O jantar foi servido as nove da noite. Compreendia uma gigantesca salada de folhas, arroz, feijão, fritas e milhões de bifes de contrafilé acebolado. De sobremesa abacaxi com sorvete. Recordo-me que este último, apesar de abundante, não resistiu às inúmeras investidas infantis, pois já se acabara quando procurei dele humildemente me servir.

Os primeiros começaram a recolher-se a meia noite. Dois adultos e mais uma criança no meu quarto. E as dependências da casa foram transformadas num verdadeiro albergue noturno.

Ao deitar comecei a conjeturar. A situação não está a me agradar. Preciso fazer algo, pois do contrario não sobreviverei a este carnaval.

Foi quando o Lima ao meu lado começou a roncar. Em alto e bom som a parecer enlouquecida serra madeireira.

Juro que tentei adormecer. Virei-me de todos os lados, busquei todas as posições possíveis, procurei até tampar os ouvidos com travesseiro para abafar aquele barulho ensurdecedor.

Confesso que não consegui. Já eram quase três horas da manhã quando resolvi dormir na casa de um amigo que mora próximo. Ele não me entendeu, mas ocupei seu quarto de hóspedes.

Voltei pela manhã. Já tarde. A Oracina havia servido o café e estavam todos na praia. Preocupada perguntou-me o que deveria preparar para o almoço.

-“Nada,” respondi. –“Aliás V. está dispensada por hoje.”

Quando todos voltaram da praia participei aos mentores da excursão que não teríamos almoço. Sugeri que procurassem um bom restaurante. Indiquei dois.

E arrematei, indiferente às conseqüências. –“Quero pedir-lhes que arrumem suas tralhas. Cheguei à conclusão que não poderei mantê-los em casa neste carnaval.”
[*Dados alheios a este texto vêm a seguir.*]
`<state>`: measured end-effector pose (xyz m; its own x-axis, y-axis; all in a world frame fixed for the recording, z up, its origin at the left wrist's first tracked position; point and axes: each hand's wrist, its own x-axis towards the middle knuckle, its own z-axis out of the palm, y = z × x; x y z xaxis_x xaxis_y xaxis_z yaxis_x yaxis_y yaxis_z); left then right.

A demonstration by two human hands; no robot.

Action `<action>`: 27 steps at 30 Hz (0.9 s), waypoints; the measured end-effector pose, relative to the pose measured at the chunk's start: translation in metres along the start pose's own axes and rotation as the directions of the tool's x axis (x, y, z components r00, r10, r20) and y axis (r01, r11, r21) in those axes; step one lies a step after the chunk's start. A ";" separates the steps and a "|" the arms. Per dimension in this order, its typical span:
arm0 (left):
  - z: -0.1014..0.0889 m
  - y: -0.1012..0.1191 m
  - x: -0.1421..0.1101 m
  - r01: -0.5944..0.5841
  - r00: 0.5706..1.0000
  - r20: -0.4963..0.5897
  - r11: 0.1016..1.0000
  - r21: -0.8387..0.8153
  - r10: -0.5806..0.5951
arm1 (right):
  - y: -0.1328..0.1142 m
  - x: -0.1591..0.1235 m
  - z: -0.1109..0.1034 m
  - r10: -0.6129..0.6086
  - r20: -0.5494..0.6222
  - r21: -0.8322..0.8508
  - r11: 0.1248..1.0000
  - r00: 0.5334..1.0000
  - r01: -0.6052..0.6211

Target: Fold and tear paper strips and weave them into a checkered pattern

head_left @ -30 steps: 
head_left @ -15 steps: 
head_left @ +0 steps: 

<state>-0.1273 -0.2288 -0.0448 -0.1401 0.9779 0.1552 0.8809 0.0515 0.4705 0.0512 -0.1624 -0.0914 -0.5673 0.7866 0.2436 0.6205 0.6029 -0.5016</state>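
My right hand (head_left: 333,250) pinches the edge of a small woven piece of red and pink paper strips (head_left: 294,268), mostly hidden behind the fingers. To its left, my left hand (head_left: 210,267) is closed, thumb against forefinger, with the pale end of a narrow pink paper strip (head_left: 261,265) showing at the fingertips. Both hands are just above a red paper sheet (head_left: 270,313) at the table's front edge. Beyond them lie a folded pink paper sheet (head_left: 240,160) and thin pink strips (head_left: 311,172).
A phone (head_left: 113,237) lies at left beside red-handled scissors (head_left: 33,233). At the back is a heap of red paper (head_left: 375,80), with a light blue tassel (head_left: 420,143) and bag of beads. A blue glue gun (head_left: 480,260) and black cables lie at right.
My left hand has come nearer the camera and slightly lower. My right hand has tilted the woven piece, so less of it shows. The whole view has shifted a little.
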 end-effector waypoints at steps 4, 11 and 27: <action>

A indignação foi geral. – “Porque? Mas porque? Está certo que estamos instalados desconfortavelmente. Mas ninguém reclamou! Tá todo mundo numa boa!”

Mantive-me firme.

- “Tudo bem,” disse o Miguel. – “Se V. não nos quer aqui nós iremos embora.”

E foram!

Eu ali fiquei. Encarando os restos mortais do que fora, há apenas um dia atrás uma casa graciosa e confortável.

A Oracina voltou. Era eficiente e, em poucas horas conseguiu por tudo no lugar.

Deu ainda para passar dois dias de carnaval em gratificante solidão.